After all of the structures have been thoroughly examined, an empty 30-mL syringe is placed into the inflow port of the handheld device to aspirate the saline that was injected into the joint during the procedure to aid with distraction and visualization. More or less saline can be used throughout the procedure as needed, but it is important to aspirate as much saline as possible out of the joint before removal of the device to minimize the patient’s postprocedure discomfort (Table 2). The needle arthroscope is then removed from the joint and the needle site is covered with a compressive dressing followed by a normal band-aid.
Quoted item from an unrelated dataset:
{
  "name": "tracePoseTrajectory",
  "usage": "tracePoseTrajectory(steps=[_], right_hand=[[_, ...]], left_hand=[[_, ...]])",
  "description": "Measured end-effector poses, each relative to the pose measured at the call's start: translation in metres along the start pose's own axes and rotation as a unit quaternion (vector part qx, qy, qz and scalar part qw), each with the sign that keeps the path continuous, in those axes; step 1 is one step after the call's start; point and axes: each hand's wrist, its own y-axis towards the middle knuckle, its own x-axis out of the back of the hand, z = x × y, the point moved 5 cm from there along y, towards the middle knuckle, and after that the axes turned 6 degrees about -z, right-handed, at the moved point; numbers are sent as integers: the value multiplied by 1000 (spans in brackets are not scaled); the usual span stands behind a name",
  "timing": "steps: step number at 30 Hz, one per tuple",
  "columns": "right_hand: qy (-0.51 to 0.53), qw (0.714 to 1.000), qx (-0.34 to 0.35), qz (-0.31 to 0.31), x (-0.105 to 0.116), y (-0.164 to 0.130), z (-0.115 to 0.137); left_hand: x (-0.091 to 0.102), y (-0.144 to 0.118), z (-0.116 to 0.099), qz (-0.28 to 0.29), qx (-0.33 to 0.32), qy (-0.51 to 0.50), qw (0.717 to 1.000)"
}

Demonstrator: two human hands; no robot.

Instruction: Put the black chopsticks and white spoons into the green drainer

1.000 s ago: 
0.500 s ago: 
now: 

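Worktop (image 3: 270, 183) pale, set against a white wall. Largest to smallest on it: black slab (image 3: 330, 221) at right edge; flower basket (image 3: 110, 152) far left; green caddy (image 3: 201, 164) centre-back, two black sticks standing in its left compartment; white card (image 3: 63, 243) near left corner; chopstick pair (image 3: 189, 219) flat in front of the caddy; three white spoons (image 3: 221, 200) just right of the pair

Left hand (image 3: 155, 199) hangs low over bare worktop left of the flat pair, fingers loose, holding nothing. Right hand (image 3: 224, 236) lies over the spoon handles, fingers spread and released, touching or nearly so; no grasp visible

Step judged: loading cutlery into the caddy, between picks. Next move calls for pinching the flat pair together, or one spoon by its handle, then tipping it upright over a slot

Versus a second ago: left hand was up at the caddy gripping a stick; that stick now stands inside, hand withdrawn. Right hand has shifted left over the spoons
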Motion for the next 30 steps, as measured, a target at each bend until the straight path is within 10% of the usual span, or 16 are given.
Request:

The patient is able to range the shoulder immediately as tolerated and is instructed to ice the area and take nonsteroidal anti-inflammatory drugs as needed.

Table 2.

Pearls and Pitfalls

Criteria Pearls Pitfalls
Patient comfort Ensure patients are comfortably seated with positioning that allows easy access to the shoulder (Fig 1) Vasovagal syncope is a recognized complication of peripheral injections including those around the shoulder. Before starting the procedure, ensure that adequate facilities are available to manage this if it occurs.
Bleeding The risk of bleeding is increased in patients on anticoagulant and antiplatelet medication. One should consider the risk/benefit ratio of using alternative diagnostic modality such as MRI in these patients vs stopping medication temporarily.
If visualization is impaired by bleeding, exchange of fluid can be performed to improve it, but if unsuccessful the procedure should be terminated.
It is important to be aware that in-office needle arthroscopy does not currently offer options for control of intra-articular bleeding
Infection The procedure should not be undertaken if there is local or systemic infection

MRI, magnetic resonance imaging.

Discussion

MRI is extensively used in the diagnosis of shoulder pathology. However, obtaining an MRI may lead to delayed treatment, extra appointments, and increased costs and furthermore is associated with a low sensitivity for certain common pathologies (notably partial rotator cuff and SLAP tears). Furthermore, interpretation of MRI in patients following shoulder surgery can be difficult.3,4 Spielman et al.3 reported that only 10% of asymptomatic patients who had undergone a rotator cuff repair had normal MRI appearances. Undoubtedly, this can lead to uncertainty for both physicians and patients, and direct visualization in these scenarios, without the need for a surgical procedure, is clearly appealing. Office-based needle arthroscopy therefore has important potential advantages that include direct visualization, increased diagnostic accuracy, reduced time to diagnosis, and avoidance of surgical and anesthetic risks. Needle arthroscopy requires one appointment to use the technology, and the diagnosis for many shoulder conditions can be diagnosed at the first encounter. This saves the patient health care costs and time, as on average, as Xerogeanes et al.5 compared MRI with office-based needle arthroscopy and a cost analysis determined that needle arthroscopy has the potential savings of $177 million per year in health care.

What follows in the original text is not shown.